Они прошли задворками Чайного Дома, и тут Эви увидела парня, которому влетело от хостесс в ресторане. Стоя на коленях перед небольшой чашей с огнем, он один за другим сжигал небольшие цветные листочки.
– Что он делает? – поинтересовалась Эви.
– Заставляет духов держаться подальше, – ответил Уилл. Но от объяснений почему-то воздержался.
Мемфис сидел в гостиной у сестры Уолкер на ветхом голубом диване и ждал. За большим обеденным столом Исайя сосредоточенно глядел на ряд перевернутых карт. Сестра Уолкер взяла одну из них и показала ему рубашкой вперед, так что только она могла видеть обратную сторону.
– Какая у меня карта, Исайя?
– Туз треф, – ответил тот.
Сестра Уолкер победно улыбнулась:
– Отлично. Угадал девятнадцать из двадцати. Ты просто умница, Исайя. Можешь взять конфету из вазы.
– В следующий раз я все двадцать угадаю, сестра. – Исайя потянулся к вазе, красовавшейся на кружевной салфетке посреди полированного стола, выудил оттуда два «Медовых ломтика», сорвал яркую красно-синюю обертку и отправил их в рот.
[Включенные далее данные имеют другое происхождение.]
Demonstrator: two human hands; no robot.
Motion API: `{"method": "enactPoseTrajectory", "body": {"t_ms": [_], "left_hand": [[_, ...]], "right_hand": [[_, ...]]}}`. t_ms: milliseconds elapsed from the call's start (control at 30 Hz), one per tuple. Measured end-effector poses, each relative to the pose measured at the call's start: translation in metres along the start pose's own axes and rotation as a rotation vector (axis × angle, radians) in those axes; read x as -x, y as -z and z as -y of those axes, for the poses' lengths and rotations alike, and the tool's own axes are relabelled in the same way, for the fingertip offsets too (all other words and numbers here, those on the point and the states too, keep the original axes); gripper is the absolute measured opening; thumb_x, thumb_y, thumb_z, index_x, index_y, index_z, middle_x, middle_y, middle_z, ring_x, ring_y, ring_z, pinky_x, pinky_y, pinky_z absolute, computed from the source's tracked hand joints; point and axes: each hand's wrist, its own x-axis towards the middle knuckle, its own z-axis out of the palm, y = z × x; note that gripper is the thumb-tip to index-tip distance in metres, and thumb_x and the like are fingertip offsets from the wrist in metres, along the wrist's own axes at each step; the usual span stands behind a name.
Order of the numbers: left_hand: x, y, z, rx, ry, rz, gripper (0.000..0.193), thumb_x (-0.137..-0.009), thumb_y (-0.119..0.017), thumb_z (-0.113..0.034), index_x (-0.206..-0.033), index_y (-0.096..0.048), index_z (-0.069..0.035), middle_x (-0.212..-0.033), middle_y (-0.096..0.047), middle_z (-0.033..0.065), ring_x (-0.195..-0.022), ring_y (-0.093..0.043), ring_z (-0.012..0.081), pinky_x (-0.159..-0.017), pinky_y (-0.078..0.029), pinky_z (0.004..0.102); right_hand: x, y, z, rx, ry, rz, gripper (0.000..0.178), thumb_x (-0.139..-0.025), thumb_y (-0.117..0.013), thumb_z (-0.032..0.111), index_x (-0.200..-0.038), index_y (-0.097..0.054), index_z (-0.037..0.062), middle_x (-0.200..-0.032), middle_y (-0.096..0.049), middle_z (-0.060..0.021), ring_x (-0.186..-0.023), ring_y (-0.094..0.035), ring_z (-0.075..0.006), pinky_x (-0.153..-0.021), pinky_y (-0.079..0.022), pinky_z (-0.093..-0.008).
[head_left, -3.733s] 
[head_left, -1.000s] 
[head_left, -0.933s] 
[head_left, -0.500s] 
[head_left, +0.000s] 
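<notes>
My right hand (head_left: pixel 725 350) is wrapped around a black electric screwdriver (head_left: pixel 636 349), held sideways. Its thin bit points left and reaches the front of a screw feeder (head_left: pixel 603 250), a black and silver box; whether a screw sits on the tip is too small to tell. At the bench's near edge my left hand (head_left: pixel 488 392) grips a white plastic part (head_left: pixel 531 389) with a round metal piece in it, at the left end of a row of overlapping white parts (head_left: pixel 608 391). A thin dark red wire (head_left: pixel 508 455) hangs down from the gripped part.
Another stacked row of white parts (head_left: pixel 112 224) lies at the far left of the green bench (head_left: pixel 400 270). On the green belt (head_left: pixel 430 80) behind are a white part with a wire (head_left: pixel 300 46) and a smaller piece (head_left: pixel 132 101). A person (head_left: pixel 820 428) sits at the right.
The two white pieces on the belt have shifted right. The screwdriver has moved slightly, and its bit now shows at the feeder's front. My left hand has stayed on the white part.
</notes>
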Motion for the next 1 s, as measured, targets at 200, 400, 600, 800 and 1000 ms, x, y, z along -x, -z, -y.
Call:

– Посмотрим, но сегодня ты замечательно справился. И чувствуешь себя нормально, Исайя?
– Да, мэм, – с набитым ртом пробубнил мальчик.
– Не говори с полным ртом! – одернул его Мемфис.
– Ну и как же мне в таком случае отвечать? У меня ведь только один рот! – Исайя зыркнул на брата. Мемфис с грустью заметил, что он стал крайне легко выходить из себя.
– Большое спасибо, сестра, – с подчеркнутой вежливостью сказал Мемфис, не сводя глаз с Исайи, который делал вид, что его здесь нет.
– Не за что! Так, Исайя, ты ведь помнишь, что нужно сказать твоей тете Октавии?
– Что мы занимались арифметикой.
– И мы правда ею занимались, так что это не будет враньем. Помни, что лучше не говорить тете о том, что мы делали с картами.
– Не волнуйтесь, – сказал Мемфис. – Мы не скажем, правда, малец?